I was talking with a friend the other day about the black capes on Nubian bucks. She says they are called martingales. Kathie


----------



## laughter777 (Jun 16, 2008)

I need to take my camera to my buck pen, because I noticed Duke (my funny colored roanish red and white) GE son is starting to get black hair along his chest, shoulders, and withers...a cape perhaps?!?!


----------



## Aja-Sammati (Oct 26, 2007)

Tyco (my white buck) is almost 2, and if he starts getting a cape, I'd freak! I have seen other Nubian boys without martingales/capes, but not usually brown ones...one buckskin didn't have one (kind of GE colored) eventhough he did have a black face and dorsal stripe and legs. Press is what I'd call a skewbald (bay paint) and he has black on his chest & neck, but he also has white right in the middle of it! I went onto NT to look for the posts you were talking about, Vivki, but my bloodpressure/stress level started to go through the roof while reading through posts, so I gave up! I'll never understand NT...


----------



## Feathers-N-Fur (Oct 4, 2008)

I don't know for sure with goats, but in other species, white is like a paint over their normal color. So in theory, the white bucks still have their cape, but it is being covered by the white. It wasn't bred out of them, it was just covered by the white.


----------



## Aja-Sammati (Oct 26, 2007)

> it was just covered by the white


What about skin color in relation to this? I know Ty is completely pink skinned. Some of my goats have dark skin under their white patches, some have pink skin. Some of my darker goats are still light skinned. Curious.


----------



## kuwaha (Aug 22, 2009)

So what's a GE goat? (In Europe it would be Genetically Engineered, but maybe not here  )


----------



## stoneyheightsfarm (Jan 19, 2008)

Great Expectation, one of Vicki's bucks:

http://www.lonesomedoenubians.com/bucks.htm


----------



## luvzmybabz (Sep 15, 2008)

I have a doeling that was born tan with honey socks and 4 different color spots.

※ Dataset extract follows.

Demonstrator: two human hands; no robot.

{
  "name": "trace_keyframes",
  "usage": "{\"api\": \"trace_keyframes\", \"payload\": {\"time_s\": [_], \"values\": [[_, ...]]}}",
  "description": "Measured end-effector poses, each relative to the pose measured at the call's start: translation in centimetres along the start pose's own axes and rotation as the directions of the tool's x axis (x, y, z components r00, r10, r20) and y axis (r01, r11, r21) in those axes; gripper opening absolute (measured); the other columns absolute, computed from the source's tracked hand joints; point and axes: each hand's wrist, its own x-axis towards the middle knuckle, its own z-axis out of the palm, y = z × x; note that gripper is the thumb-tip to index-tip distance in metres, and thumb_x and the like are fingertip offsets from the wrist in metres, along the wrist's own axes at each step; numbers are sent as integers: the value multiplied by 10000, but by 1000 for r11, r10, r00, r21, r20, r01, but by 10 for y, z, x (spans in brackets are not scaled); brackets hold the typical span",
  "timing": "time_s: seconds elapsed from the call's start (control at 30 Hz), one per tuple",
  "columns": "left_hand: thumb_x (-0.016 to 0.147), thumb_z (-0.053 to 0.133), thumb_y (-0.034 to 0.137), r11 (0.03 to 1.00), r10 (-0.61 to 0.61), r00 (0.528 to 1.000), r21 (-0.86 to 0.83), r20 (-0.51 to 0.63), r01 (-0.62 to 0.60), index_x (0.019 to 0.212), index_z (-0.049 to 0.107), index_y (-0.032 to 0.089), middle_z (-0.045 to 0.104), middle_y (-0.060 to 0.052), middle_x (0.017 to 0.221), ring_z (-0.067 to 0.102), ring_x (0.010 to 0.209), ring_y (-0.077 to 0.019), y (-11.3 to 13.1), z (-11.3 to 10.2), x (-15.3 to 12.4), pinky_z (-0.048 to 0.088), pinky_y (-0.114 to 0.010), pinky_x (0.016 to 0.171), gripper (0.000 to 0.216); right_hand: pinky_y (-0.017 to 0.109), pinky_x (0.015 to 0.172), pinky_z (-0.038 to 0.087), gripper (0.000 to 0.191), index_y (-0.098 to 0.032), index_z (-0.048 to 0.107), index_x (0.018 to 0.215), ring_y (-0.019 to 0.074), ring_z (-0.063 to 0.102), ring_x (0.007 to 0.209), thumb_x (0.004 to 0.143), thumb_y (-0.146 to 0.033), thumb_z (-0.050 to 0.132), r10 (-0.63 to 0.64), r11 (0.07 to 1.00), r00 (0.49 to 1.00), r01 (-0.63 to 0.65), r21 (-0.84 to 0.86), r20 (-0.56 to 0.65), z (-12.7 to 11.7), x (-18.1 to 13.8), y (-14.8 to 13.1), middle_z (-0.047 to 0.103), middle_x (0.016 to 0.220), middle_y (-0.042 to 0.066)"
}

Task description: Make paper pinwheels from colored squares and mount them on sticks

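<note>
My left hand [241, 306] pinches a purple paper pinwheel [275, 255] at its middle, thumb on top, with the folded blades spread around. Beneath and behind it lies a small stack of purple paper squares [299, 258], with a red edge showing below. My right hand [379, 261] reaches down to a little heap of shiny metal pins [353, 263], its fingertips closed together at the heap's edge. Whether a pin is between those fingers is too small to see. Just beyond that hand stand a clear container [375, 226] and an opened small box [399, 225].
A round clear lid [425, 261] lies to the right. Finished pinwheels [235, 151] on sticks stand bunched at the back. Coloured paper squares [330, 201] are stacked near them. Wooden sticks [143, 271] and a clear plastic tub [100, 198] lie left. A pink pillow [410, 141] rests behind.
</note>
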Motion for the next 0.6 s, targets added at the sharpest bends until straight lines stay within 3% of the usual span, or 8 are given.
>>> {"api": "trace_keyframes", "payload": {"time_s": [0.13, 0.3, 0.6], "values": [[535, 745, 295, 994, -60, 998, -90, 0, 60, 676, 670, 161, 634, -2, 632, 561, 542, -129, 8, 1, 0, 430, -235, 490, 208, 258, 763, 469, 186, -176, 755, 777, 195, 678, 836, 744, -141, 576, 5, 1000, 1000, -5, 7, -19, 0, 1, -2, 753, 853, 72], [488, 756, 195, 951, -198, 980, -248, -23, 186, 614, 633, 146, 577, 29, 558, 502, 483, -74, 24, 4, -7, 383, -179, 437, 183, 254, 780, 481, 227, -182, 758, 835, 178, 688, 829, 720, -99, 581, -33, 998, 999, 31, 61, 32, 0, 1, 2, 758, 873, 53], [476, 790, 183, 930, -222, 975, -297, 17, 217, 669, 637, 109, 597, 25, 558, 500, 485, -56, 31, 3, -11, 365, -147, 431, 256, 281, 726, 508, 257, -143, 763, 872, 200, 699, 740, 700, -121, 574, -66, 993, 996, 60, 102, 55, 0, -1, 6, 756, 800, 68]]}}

She is now almost 7 moths old very light cream color with just a tad darker socks, and has lost 50 percent of her spots. I am hoping that when shaved you will be able to see her spots but not counting on it as when I pull the hair to the side, it looks like her roots are growing out and the spots was just a dye job. : (


----------



## DostThouHaveMilk (Oct 25, 2007)

Michelle, if you look at the dates on the original posts, you'll see this was started earlier this summer.
They certainly aren't discussing color right now on NT...lol

I have no idea with three of my Nubian bucks because they have all been black. *sigh*
The two brown with white bucks had their black coming in. The one I lost at 8 months old and he had quite a bit of his black already. The other, I'd have to look back at pictures.


----------



## buckrun (Mar 7, 2008)

The blonde buck kid I kept this year that made me interested in this topic has darkened all over and is showing a martingale at 5 months old. WHAAAAAAAAA- Just another buck except for that huge wide open escutcheon he is sporting!
He was a darling little Blondie. Next time I will know better and move him out.
Lee

[attachment deleted by admin]


----------



## Bella Star (Oct 27, 2007)

Here is 8 month old Buster and he is Nubian/LaMancha, he has dark color and cape,
he was really black when I sold him this fall.

[attachment deleted by admin]


----------



## Aja-Sammati (Oct 26, 2007)

Oh good- I am not searching through that many old NT posts! They are discussing genetics again I noticed, just not color!


----------



## goatkid (Oct 26, 2007)

Lee, your buckling actually looks more like a light brown. The blonde ones I had that never got martingales were much lighter, like a cream color with no facial stripes.
My new buck who is red and has a very pronounced martingale already looked like that at just a year old. The most interesting goat color change I've ever seen is in one of my doelings. Shamrock was born with a black roan face, but a rich mahogany body. When I clipped her for show this summer, her body looked all black roan. She's still that way now that her hair is grown out. No more mahogany, which is what I put on her papers.


----------



## buckrun (Mar 7, 2008)

Yes he was very light while young but now he is pretty much the color of his dam with his ears staying light.
He was retained for his old timey genepool.


----------



## Bella Star (Oct 27, 2007)

What I have always noticed (i thought) was a Nubian trait was that almost all Nubian's have white ears ,even the % Boers that have Nubian seem to always have white on their ears, I have a high 90s % Boer doe and she has a tiny spot of white around her red ears LOL , I was unaware of the Black cape and stripe on the Nubian bucks .HHMmmm


----------



## stoneyheightsfarm (Jan 19, 2008)

Not all have white or frosted ears. 

These are sold, but...

http://stoneyheightsfarm.webs.com/jarlath.htm

and his daughter:

http://stoneyheightsfarm.webs.com/belle.htm ...yes, she's standing on the hood of a car...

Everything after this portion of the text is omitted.